- REQUIREMENT -
Would you copy exactly the lines in the data below from the one that has "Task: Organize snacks" through the one that has "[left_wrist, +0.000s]", dropping any pictures?
---------- GIVEN MATERIAL ----------
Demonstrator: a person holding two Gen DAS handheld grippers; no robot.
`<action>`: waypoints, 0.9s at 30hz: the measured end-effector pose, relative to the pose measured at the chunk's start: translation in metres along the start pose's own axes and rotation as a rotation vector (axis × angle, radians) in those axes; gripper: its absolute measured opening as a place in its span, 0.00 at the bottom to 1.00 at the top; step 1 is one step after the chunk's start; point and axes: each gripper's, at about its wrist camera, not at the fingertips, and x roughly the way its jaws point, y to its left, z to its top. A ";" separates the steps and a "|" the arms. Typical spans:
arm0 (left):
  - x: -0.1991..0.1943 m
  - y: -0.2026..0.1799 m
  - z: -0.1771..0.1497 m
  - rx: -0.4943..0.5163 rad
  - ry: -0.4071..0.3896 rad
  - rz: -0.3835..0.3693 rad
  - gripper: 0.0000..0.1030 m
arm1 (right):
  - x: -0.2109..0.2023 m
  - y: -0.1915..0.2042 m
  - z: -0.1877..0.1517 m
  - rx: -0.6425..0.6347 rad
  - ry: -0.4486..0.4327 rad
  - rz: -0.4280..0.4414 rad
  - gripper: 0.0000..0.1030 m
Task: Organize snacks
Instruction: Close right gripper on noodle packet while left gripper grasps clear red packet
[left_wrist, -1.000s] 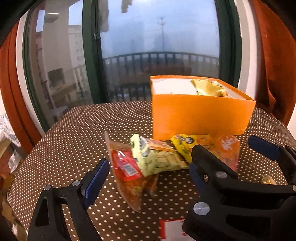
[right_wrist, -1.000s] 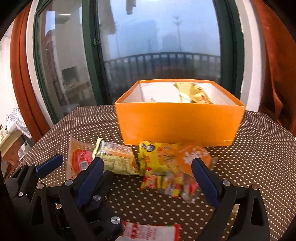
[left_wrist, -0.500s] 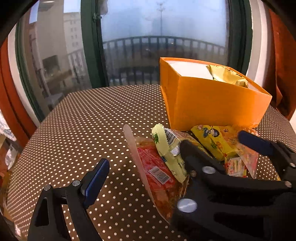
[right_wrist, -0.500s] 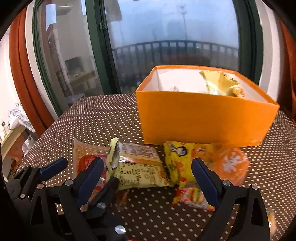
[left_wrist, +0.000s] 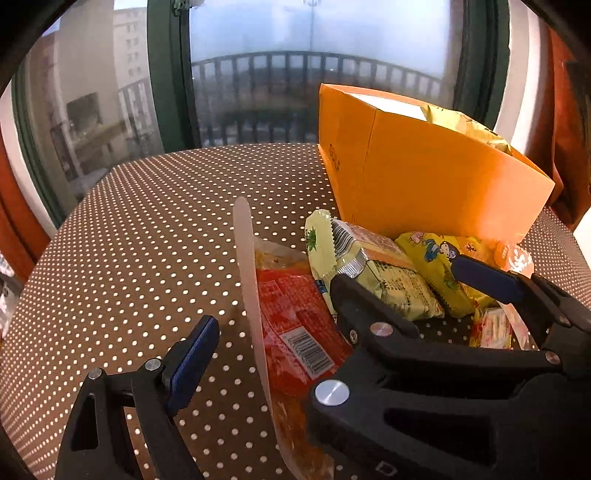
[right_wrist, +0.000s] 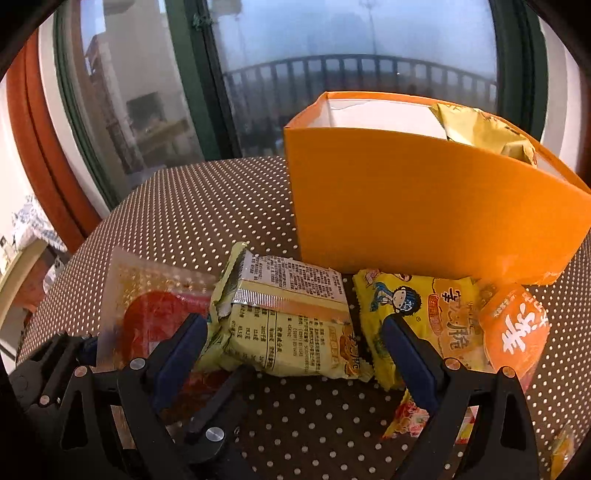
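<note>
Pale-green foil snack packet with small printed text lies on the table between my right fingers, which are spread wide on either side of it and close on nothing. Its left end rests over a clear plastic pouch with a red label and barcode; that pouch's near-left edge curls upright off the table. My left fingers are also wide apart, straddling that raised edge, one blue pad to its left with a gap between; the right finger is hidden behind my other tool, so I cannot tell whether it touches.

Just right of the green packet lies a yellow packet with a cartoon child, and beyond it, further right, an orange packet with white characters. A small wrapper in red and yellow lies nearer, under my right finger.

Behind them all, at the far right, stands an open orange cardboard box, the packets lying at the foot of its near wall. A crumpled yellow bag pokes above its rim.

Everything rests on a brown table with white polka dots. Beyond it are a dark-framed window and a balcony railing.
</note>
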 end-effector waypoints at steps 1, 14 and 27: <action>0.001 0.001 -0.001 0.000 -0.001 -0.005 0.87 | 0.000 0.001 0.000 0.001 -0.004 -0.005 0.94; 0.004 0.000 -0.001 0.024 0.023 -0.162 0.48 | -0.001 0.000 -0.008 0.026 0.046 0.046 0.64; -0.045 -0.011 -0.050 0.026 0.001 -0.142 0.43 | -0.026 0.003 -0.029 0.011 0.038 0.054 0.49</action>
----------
- RESPONSE TO THE EXERCISE -
Task: Organize snacks
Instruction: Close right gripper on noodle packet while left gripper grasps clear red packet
[left_wrist, -1.000s] 
[right_wrist, -1.000s] 
[left_wrist, -0.500s] 
[right_wrist, -0.500s] 
[left_wrist, +0.000s] 

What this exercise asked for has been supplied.